Seed cotton intake as at July 29 showed 15,9 million kg of the crop had been delivered, down from 36,5 million kg during the same period last year, the Agriculture Marketing Authority said. Eight companies were licensed to buy the crop this year.
Most companies are paying an average price of 36c per kilogramme. While Cottco is paying 35c per kilogramme on the spot, the company is issuing promissory receipts to farmers indicating that it will adjust the price to 45c kg.
Cottco, which is buying the crop on behalf of the Government has bought about 6 million kg, followed by Olam (3,1 million kg), Grafax (2 million kg) and Alliance Ginners at 1,5 million kilogrammes.

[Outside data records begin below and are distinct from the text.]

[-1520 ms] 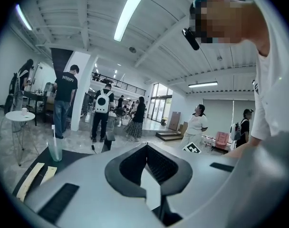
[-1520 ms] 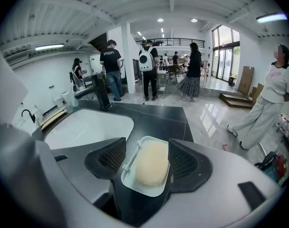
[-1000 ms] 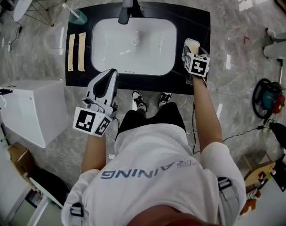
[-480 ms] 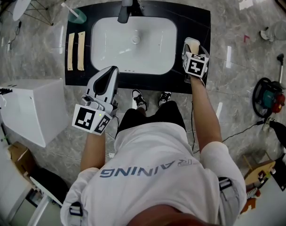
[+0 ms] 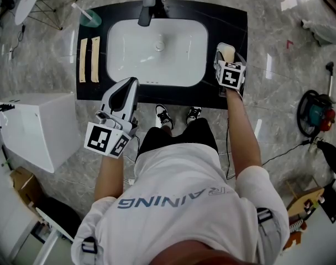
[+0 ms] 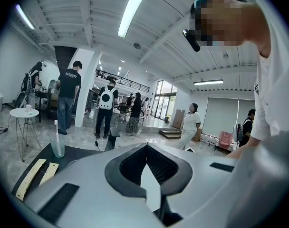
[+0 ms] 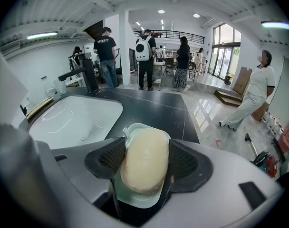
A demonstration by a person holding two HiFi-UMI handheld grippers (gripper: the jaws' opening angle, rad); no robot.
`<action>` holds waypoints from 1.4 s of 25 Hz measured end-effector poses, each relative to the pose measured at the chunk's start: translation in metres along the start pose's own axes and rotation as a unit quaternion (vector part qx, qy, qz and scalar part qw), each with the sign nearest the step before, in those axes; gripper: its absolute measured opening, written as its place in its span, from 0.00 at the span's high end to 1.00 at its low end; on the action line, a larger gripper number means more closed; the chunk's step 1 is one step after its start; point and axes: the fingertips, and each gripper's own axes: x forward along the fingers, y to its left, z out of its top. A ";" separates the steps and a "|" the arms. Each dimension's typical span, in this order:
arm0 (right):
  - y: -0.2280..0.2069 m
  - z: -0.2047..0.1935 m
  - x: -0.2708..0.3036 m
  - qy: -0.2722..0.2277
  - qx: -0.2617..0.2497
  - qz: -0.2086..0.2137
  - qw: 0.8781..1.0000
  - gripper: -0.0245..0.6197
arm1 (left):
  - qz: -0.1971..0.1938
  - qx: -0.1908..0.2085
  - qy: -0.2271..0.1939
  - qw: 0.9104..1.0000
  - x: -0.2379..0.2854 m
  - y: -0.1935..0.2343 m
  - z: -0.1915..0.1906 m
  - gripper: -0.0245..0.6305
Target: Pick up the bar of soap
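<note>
Clamping the bar of soap (image 7: 144,170), the right gripper (image 7: 147,144) is hovering above the soap dish (image 7: 133,199); the left gripper (image 6: 147,146) is hanging closed.

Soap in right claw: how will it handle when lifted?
The bar of soap looks rounded and smooth, so it may slip from the right claw. Probably stiff: it shows no dents. Its thin dish might cling and lift too.
</note>
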 end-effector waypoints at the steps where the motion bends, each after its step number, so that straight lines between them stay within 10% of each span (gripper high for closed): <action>1: 0.000 -0.002 0.001 0.004 -0.003 -0.003 1.000 0.54 | -0.001 0.000 0.000 1.000 0.001 0.000 0.000 0.96; 12: -0.005 -0.006 -0.002 -0.015 0.003 -0.017 1.000 0.51 | 0.003 0.001 -0.004 1.000 0.000 0.002 0.002 0.96; 20: 0.010 0.053 -0.054 -0.125 -0.019 0.016 0.992 0.51 | 0.001 0.000 -0.016 1.000 -0.002 0.002 0.009 0.96; 35: 0.088 0.177 -0.285 -0.355 -0.066 0.155 0.920 0.51 | -0.019 0.032 -0.103 0.994 -0.015 -0.014 0.081 0.96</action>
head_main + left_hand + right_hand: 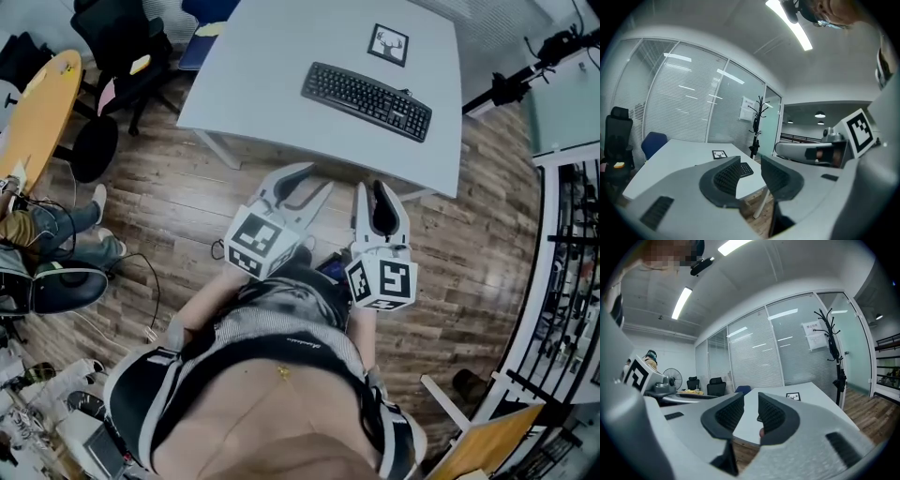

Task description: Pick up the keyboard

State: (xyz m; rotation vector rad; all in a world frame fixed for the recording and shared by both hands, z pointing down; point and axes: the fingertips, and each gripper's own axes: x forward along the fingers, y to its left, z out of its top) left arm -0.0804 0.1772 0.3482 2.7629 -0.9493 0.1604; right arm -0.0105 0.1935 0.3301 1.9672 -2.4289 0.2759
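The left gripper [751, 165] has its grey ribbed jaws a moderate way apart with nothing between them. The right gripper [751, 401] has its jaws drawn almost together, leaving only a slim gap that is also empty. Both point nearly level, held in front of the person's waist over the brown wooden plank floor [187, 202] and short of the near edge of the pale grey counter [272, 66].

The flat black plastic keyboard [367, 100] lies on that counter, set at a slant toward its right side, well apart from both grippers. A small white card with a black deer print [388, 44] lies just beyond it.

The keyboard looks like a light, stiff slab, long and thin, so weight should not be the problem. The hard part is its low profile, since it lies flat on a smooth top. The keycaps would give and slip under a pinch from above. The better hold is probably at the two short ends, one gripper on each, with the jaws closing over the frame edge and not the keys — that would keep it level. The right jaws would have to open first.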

Cotton output is expected to decline this year due to a combination of factors including poor rains.
While farmers received some free inputs under Government’s input support programme, the yields will not match the seed volumes taken up by farmers due to poor rains.

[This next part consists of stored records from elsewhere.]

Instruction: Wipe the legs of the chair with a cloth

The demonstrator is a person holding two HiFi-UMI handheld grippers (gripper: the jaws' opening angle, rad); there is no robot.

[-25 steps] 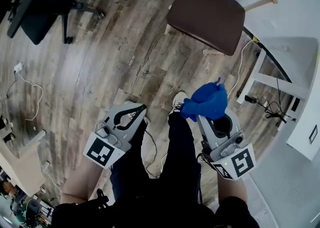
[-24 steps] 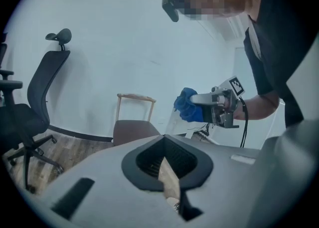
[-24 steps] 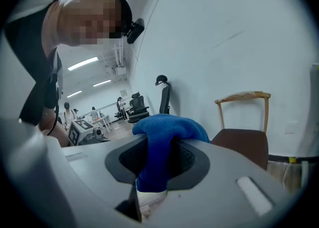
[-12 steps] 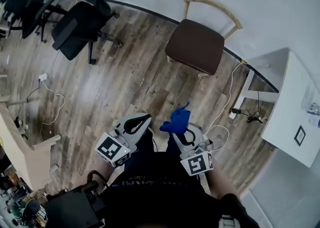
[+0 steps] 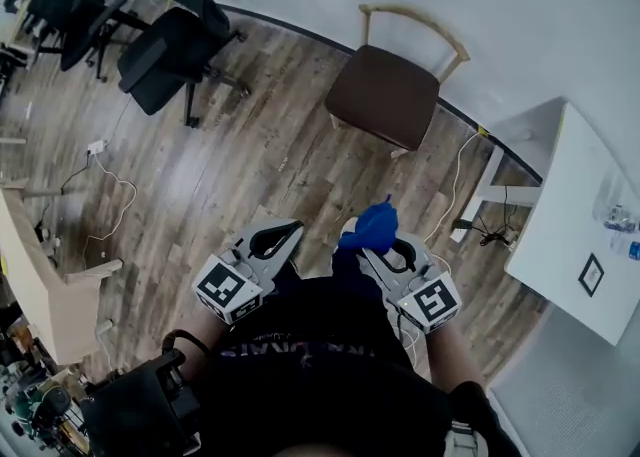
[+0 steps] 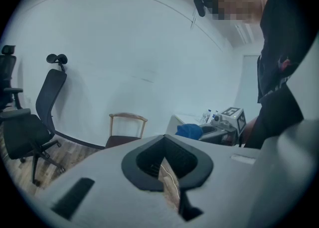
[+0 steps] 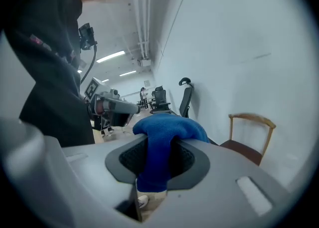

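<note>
Since the earlier frame the chair (image 5: pixel 385 95) has receded to the far side. My right gripper (image 5: pixel 383 245) clamps the blue cloth (image 5: pixel 370 228) near me; my left gripper (image 5: pixel 272 242) has its jaws together, empty. No chair leg has been reached, so I judge all wiping remains.

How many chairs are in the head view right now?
3: wooden chair ahead by the wall; black office chair left of it; second office chair at the top-left edge, partly cropped.
</note>
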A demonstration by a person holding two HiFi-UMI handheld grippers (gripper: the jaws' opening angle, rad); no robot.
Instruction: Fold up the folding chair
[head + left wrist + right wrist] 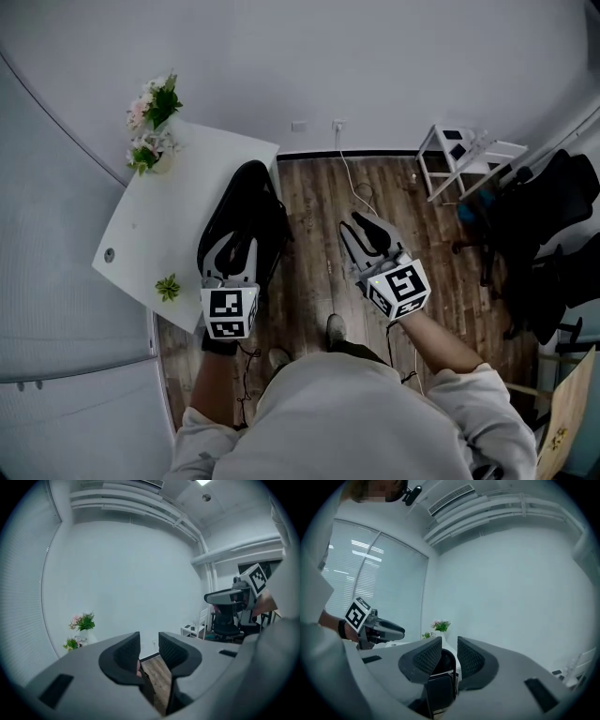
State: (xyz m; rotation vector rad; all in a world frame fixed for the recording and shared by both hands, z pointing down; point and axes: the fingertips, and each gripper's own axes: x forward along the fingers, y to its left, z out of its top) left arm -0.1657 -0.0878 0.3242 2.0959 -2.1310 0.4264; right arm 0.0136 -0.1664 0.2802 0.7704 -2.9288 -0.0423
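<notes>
The black folding chair with a rounded back (251, 192) stands on the brown wood-plank floor (319, 202), just beside the edge of the white tabletop (178, 220). Whether it is folded flat I cannot tell. The left tongs (234, 251) hover above it, jaws a narrow gap apart and gripping nothing. The right tongs (366, 230) hang over bare floor to the chair's right, also slightly open and empty. A vase of pink and green flowers (150, 122) sits at the tabletop's far corner.
</notes>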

There was also a marked decline of cotton growers this season after many farmers abandoned the crop citing viability issues. Farmer organisations have estimated the crop size may decline to around 75 000 tonnes compared to just above 100 000 tonnes produced last year. In the 2013 /14 season, cotton output was 135 000 tonnes.
The fundamental challenges in Zimbabwe’s cotton industry are poor grower viability, side marketing and poor vertical integration.

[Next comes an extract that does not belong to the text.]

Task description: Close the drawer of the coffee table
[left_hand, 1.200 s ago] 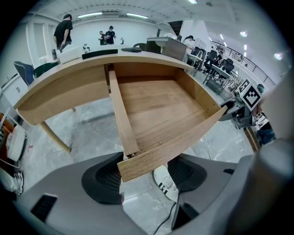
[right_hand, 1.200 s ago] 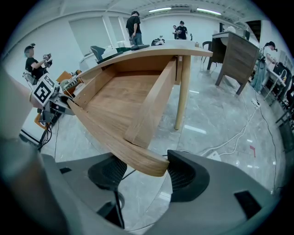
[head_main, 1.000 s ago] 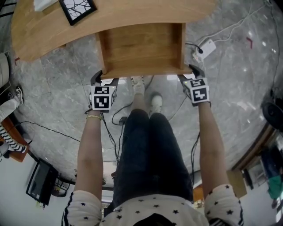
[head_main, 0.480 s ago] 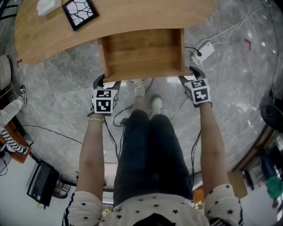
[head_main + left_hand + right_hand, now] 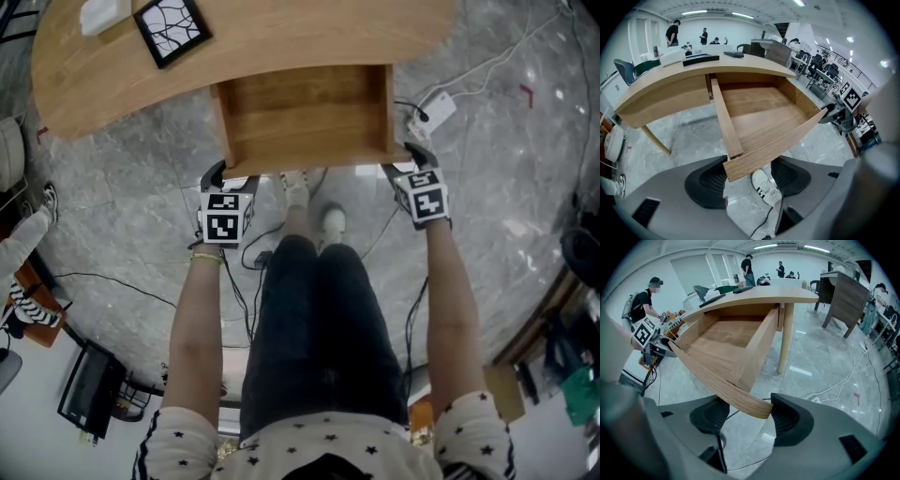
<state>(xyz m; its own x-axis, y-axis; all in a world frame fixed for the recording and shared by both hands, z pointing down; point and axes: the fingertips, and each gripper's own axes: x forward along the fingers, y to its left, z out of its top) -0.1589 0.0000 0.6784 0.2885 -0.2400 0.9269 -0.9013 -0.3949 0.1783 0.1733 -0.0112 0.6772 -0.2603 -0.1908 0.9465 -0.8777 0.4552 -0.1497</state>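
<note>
Under the curved edge of the low, light-wood bench (image 5: 281, 42), the shallow, empty wooden drawer (image 5: 305, 108) stood pulled well out toward the person. Its plain front panel (image 5: 774, 149) was the part nearest both hands. The left tool (image 5: 230, 176) sat at the panel's left corner. In the left gripper view its dark ribbed pads (image 5: 708, 180) were spread wide, with the corner of the wood between them and nothing clamped. The right tool (image 5: 403, 161) mirrored it at the right corner, jaws likewise apart and the rounded end of the panel (image 5: 757, 408) lying between them, closer to the right-hand pad (image 5: 787, 420). Each tool looked set to push, not to grasp.

The main risk from here seemed to be an uneven shove. If one side led the other, the drawer could skew in its guides and bind before it reached the bench. Because neither tool gripped the wood, a pad could also skid off a corner, more likely on the right, where only the tip of the panel lay inside the jaws. The person's white trainers (image 5: 328, 217) stood on the grey marble floor (image 5: 487, 187) just below the panel, beside a loose dark cable (image 5: 246, 246), so a stumble forward while pushing was possible too.
</note>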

The approaches that have been tried since the privatisation of the Cotton Marketing Board in 1994 include liberalisation of the sector and the entry of new players as well as the promulgation of a new legal framework to control sidemarketing.
According to some analysts, there is a need to revert to a state controlled monopoly, the Cotton Marketing Board whose mandate extends beyond primary cotton production to value addition. The board can then contract a competent operator, to run the cotton industry on its behalf.
This has some key advantages. There will be an improvement of grower yields due to the supply of the correct inputs package and agronomy support.
Yield growth will drive grower viability, improved debt repayment and the recovery of cotton production. This growth can be achieved without resorting to risky GMO technology.
The reinstatement of the seasonal pool price and quality bonus payments will improve crop quality and sector viability, enabling the nation to regain its reputation for top quality. Higher yields and higher crop volumes will result in improved operational efficiencies and competitiveness, thereby allowing higher producer prices.